TR-IIS-07-013    Fulltext


Global and Componentwise Extrapolations for Accelerating Training of Bayesian Networks and Conditional Random Fields

Chun-Nan Hsu, Han-Shen Huang, Bo-Hou Yang, and Yu-Ming Chang

Abstract

The triple jump extrapolation method is an effective approximation of Aitken’s acceleration that can accelerate the convergence of many parameter learning algorithms, including EM and generalized iterative scaling. It has two options — global and componentwise extrapolation. Empirical studies showed that neither can dominate the other in all cases and it is not known which one is better under what condition. In this paper, we investigate this problem and conclude that, when the Jacobian is (block) diagonal, componentwise extrapolation will be more effective. We derive two hints that allow us to determine the block diagonality.
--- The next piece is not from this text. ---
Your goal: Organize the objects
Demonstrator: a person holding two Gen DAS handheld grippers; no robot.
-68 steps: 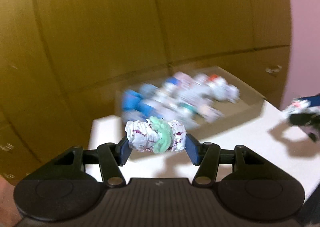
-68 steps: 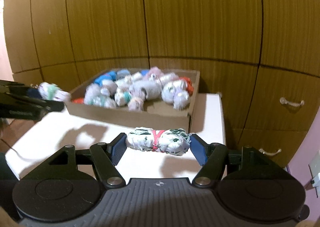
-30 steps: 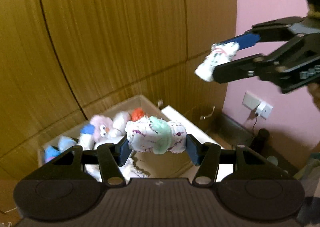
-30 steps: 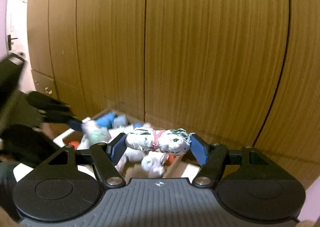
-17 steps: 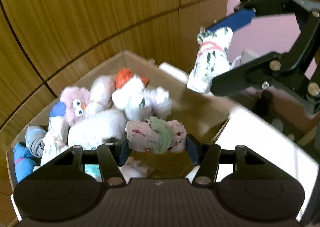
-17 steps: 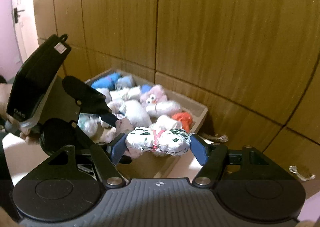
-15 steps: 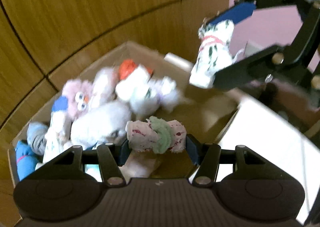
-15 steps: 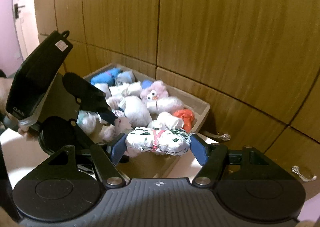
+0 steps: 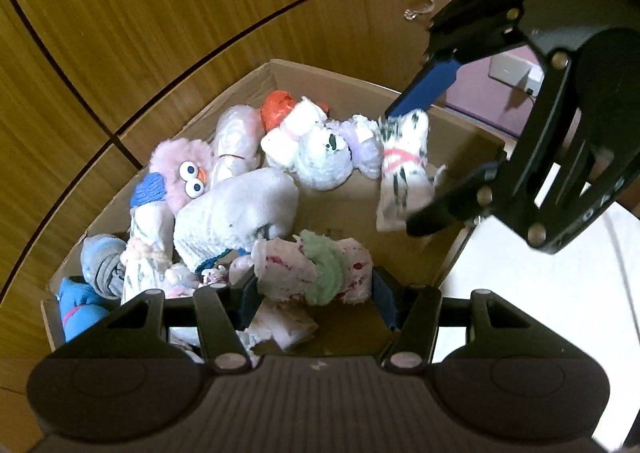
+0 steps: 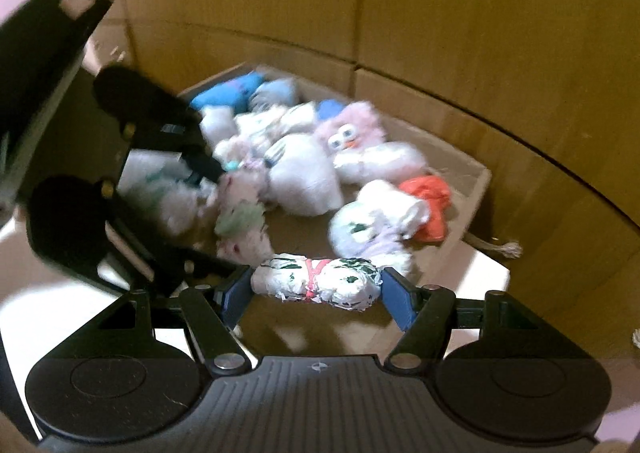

The first hint is that when we have a highly sparse data set, the Jacobian of the EM mapping for training a Bayesian network will be block diagonal. The second hint is that the block diagonality of the Jacobian of the GIS mapping for training CRF is negatively correlated with the strength of feature dependencies. We empirically verify these hints with controlled and real-world data sets. The results show that our hints can accurately predict which method will be superior. The results also show that both global and componentwise extrapolation can provide substantial acceleration. In particular, when applied to train large-scale CRF models, the GIS variant accelerated by componentwise extrapolation not only outperforms its global extrapolation counterpart, as our hint predicts, but can also compete with limited-memory BFGS (L-BFGS), the de facto standard for CRF training, in terms of both computational efficiency and F-scores.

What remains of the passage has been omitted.